Situação é mais grave em São Sebastião do Caí

A captação de água feita pela Companhia Riograndense de Abastecimento (Corsan) no Rio Caí também vem sofrendo com os efeitos da estiagem na região. Em Montenegro, a situação, apesar de preocupante, ainda se mantém em um patamar de estabilidade. Vários fatores influenciam esse melhor nível do rio em relação a outros municípios, como explicou o engenheiro responsável pelo abastecimento da Corsan, Ângelo Marcelo Faro, em entrevista ao programa à Rádio Ibiá Web na última semana. “Aqui em Montenegro temos um metro de água acima da bomba nas duas captações porque o rio é mais profundo. Nós estamos em uma parte mais plana do rio, onde ele nivela com o Jacuí. Então, na pior das hipóteses, a água retorna e o rio se inverte e começa a correr ao contrário”, aponta.
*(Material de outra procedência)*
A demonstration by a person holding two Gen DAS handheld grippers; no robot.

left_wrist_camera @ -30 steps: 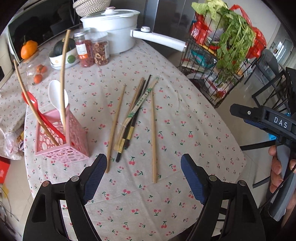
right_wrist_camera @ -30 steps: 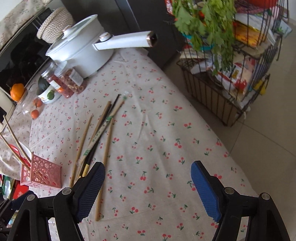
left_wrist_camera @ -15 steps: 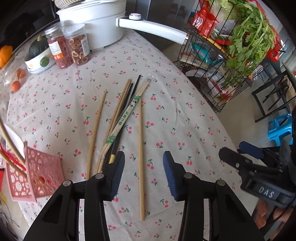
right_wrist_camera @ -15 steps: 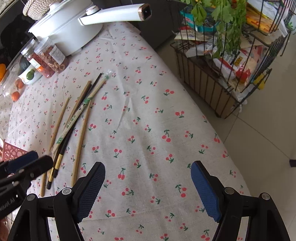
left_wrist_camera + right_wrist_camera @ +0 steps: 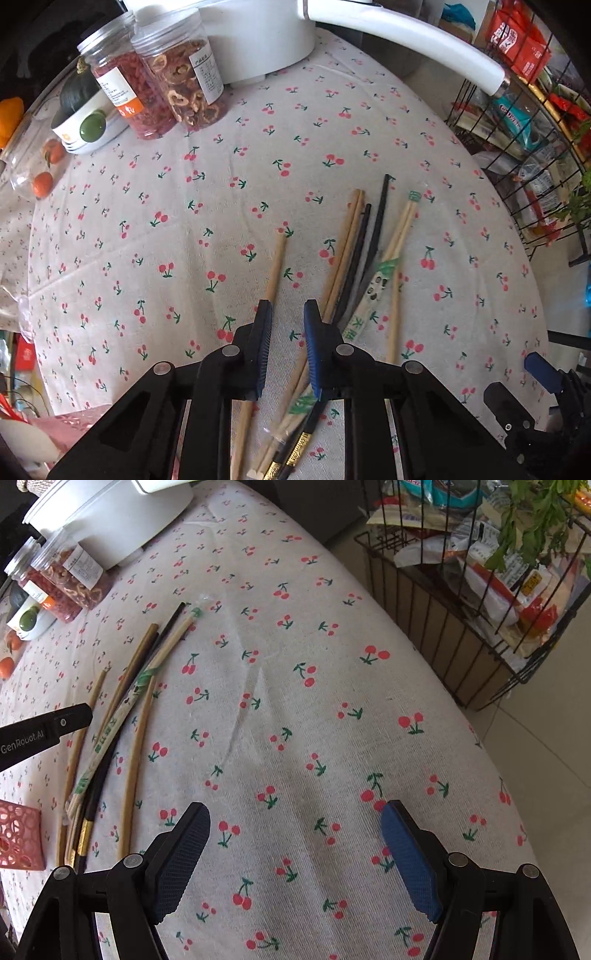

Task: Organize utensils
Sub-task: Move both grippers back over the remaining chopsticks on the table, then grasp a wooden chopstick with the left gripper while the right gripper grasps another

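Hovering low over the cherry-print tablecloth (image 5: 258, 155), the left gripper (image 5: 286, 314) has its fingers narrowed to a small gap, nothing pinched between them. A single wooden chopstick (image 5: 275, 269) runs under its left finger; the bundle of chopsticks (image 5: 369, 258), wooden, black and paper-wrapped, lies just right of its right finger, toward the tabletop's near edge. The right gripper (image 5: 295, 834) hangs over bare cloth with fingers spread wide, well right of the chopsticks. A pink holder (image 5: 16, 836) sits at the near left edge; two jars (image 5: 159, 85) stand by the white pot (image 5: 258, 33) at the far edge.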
Já em São Sebastião do Caí, a situação é mais crítica. O engenheiro explica que, por lá, o rio não apresenta as mesmas condições de Montenegro. “Em São Sebastião do Caí, a água está sempre descendo, sempre vindo pra Montenegro. Então lá é mais preocupante”, afirma. Além disso, no município vizinho a profundidade do rio é menor, outro fator que contribui com a piora da situação da captação de água. “Hoje, na nossa captação no Caí, não temos mais do que 40 cm de nível de água acima da tubulação. A gente já tem dificuldade de puxar água lá há algum tempo, desde dezembro. Ainda não é em um nível que provoque a falta de água, mas é um nível bastante preocupante”, alerta Faro.
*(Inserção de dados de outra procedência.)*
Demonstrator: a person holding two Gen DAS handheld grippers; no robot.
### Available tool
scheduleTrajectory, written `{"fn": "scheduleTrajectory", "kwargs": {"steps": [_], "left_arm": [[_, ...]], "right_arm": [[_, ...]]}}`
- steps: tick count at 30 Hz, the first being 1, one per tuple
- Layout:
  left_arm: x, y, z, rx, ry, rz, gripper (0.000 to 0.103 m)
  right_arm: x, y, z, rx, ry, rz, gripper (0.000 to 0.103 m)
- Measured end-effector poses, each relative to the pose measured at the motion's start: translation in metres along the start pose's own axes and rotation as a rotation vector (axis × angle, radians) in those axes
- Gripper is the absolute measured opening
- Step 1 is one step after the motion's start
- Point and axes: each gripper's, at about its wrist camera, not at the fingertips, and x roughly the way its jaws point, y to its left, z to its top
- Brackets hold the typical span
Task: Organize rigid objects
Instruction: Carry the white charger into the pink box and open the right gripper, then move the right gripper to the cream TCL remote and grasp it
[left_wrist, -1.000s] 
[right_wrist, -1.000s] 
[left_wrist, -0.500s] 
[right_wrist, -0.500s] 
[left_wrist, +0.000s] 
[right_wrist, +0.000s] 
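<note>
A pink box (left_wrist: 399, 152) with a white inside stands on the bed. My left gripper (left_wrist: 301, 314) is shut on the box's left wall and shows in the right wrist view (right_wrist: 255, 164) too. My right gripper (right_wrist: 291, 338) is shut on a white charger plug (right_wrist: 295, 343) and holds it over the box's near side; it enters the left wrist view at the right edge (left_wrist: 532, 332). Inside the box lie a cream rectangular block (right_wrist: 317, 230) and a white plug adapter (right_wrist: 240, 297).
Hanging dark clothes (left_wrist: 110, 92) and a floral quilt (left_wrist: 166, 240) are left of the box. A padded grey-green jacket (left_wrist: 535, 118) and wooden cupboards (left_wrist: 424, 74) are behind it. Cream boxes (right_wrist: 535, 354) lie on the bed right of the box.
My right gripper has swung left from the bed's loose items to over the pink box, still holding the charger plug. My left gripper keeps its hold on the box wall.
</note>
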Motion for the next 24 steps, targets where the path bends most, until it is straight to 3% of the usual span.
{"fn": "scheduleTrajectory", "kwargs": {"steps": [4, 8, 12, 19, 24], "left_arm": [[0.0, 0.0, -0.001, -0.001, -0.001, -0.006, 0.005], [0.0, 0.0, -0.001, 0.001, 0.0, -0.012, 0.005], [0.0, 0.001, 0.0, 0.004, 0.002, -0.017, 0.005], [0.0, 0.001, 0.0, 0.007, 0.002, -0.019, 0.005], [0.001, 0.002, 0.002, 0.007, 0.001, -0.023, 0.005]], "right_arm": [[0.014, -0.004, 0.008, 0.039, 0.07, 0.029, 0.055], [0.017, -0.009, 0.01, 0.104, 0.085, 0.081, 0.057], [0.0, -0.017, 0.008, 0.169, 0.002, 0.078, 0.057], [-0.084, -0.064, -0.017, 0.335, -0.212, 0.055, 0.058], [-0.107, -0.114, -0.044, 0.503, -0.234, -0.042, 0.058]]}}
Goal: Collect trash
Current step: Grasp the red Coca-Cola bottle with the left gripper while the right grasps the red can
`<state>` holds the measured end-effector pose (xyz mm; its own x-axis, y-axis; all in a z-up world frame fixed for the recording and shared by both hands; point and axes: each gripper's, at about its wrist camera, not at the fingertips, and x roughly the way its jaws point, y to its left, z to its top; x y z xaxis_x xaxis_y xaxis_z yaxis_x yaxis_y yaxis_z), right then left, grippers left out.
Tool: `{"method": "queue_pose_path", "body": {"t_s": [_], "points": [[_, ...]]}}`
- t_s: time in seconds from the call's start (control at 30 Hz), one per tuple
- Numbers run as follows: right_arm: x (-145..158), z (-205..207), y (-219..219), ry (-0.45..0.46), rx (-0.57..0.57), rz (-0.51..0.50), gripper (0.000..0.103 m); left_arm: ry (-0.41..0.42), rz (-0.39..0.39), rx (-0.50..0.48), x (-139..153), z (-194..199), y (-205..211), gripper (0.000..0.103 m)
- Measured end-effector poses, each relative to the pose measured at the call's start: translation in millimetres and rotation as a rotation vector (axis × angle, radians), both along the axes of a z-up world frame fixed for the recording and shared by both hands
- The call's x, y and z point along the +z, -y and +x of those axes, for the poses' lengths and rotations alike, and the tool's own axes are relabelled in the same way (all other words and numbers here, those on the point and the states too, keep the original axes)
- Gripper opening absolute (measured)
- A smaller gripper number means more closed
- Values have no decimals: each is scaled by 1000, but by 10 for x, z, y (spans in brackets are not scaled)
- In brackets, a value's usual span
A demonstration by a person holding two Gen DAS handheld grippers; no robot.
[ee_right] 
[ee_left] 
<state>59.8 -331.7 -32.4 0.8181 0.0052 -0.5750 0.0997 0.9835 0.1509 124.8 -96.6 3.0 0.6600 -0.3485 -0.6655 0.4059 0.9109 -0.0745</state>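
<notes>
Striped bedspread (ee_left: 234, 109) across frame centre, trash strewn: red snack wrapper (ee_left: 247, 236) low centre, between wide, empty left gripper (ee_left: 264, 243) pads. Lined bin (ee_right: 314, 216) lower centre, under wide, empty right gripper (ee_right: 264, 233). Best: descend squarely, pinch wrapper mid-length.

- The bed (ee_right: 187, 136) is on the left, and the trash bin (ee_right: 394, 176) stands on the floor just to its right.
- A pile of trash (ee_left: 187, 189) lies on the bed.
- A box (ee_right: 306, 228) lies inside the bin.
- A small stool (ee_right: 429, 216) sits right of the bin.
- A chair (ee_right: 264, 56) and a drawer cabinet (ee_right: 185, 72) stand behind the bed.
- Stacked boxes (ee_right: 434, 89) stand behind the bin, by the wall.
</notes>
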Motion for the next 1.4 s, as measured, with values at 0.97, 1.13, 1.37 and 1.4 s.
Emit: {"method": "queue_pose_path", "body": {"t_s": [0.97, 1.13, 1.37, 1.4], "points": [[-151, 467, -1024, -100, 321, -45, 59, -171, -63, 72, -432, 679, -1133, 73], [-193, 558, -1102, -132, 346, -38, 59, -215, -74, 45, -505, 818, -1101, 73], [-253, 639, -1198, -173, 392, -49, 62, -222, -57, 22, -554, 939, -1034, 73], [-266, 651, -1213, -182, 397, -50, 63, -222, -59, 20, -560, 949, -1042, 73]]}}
As chuvas desta semana ajudaram a aliviar a situação em São Sebastião do Caí, mesmo assim a Corsan vem tomando medidas para evitar o desabastecimento na cidade. No caso do agravamento da situação, a empresa já tem um plano de contingência elaborado que consiste na construção de um pequeno barramento no Rio Caí para elevar o nível da água. “Nós viemos trabalhando com uma condição ainda estável. O tubo de captação já está aparecendo fora da água, mas a gente já tem um plano de contingência pra manter o abastecimento caso aconteça alguma alteração”, afirma o engenheiro.
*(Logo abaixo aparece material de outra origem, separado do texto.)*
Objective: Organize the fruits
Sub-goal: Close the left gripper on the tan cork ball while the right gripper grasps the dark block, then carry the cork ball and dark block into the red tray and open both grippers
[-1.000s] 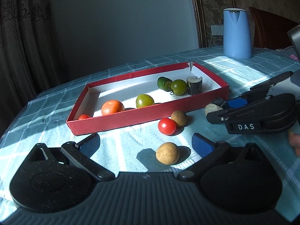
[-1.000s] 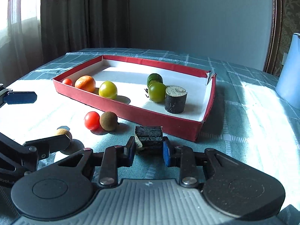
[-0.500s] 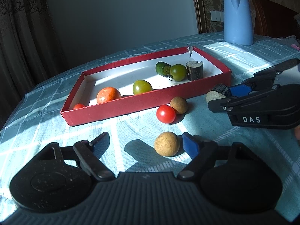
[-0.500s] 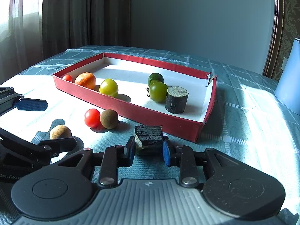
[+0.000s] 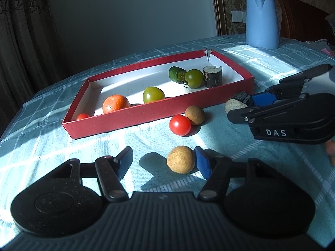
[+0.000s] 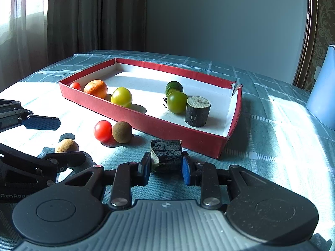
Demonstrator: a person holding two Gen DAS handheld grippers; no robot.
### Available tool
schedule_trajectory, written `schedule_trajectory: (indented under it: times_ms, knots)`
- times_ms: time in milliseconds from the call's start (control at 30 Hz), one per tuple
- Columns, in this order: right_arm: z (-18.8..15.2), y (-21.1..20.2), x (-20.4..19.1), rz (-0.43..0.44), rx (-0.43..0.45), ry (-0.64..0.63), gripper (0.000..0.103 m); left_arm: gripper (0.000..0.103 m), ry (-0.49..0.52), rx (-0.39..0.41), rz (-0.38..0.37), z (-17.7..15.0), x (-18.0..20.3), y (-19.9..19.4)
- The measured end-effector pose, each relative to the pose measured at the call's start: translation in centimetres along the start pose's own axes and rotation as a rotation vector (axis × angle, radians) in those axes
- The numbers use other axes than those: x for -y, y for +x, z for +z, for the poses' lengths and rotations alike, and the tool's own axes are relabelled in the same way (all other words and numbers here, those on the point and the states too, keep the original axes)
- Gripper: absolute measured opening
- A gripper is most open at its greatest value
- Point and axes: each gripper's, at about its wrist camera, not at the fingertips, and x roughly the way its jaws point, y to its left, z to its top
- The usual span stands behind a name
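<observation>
A red tray point(image 5: 146, 113) point(image 6: 146, 121) holds a small red tomato, an orange point(image 5: 115, 104), two green tomatoes, a green piece and a dark cylinder point(image 6: 197, 111). On the cloth in front lie a red tomato point(image 5: 180, 125) point(image 6: 102, 130) and a brown ball point(image 5: 194, 115) point(image 6: 121, 131). A tan ball point(image 5: 181, 162) point(image 6: 67, 145) sits between the jaws of my left gripper point(image 5: 164, 161) point(image 6: 55, 141). Those jaws are closing; the right pad is at the ball and the left pad stands apart. My right gripper point(image 6: 165, 167) point(image 5: 245, 107) is shut on a dark chunk point(image 6: 167, 154) point(image 5: 240, 98) near the tray's front wall.
A blue kettle point(image 5: 261, 21) point(image 6: 322, 96) stands on the checked tablecloth behind the tray's right end. A dark wooden chair point(image 5: 301, 21) is beyond it. Curtains hang at the left, past the table edge.
The left gripper's jaws have narrowed around the tan ball, the right pad coming up to it. The right gripper has kept still with the dark chunk in it.
</observation>
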Motion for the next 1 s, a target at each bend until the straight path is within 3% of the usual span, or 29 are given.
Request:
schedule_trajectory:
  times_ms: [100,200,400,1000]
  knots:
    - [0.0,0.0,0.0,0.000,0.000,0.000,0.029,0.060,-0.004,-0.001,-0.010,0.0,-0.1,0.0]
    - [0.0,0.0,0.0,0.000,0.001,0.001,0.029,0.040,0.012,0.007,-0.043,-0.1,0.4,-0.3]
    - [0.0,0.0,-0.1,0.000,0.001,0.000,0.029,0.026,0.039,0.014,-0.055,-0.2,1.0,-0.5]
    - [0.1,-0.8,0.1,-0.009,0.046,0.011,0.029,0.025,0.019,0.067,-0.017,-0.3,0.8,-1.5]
O mais importante nesse momento, conforme Faro, é que a população economize e faça o uso consciente da água. “Se as pessoas não tomarem os devidos cuidados, não economizarem, vai chegar o dia que vamos ter problemas. Então, a questão do uso consciente e racional da água é talvez, hoje, a mais importante pra nossa região”, ressalta o engenheiro da Corsan.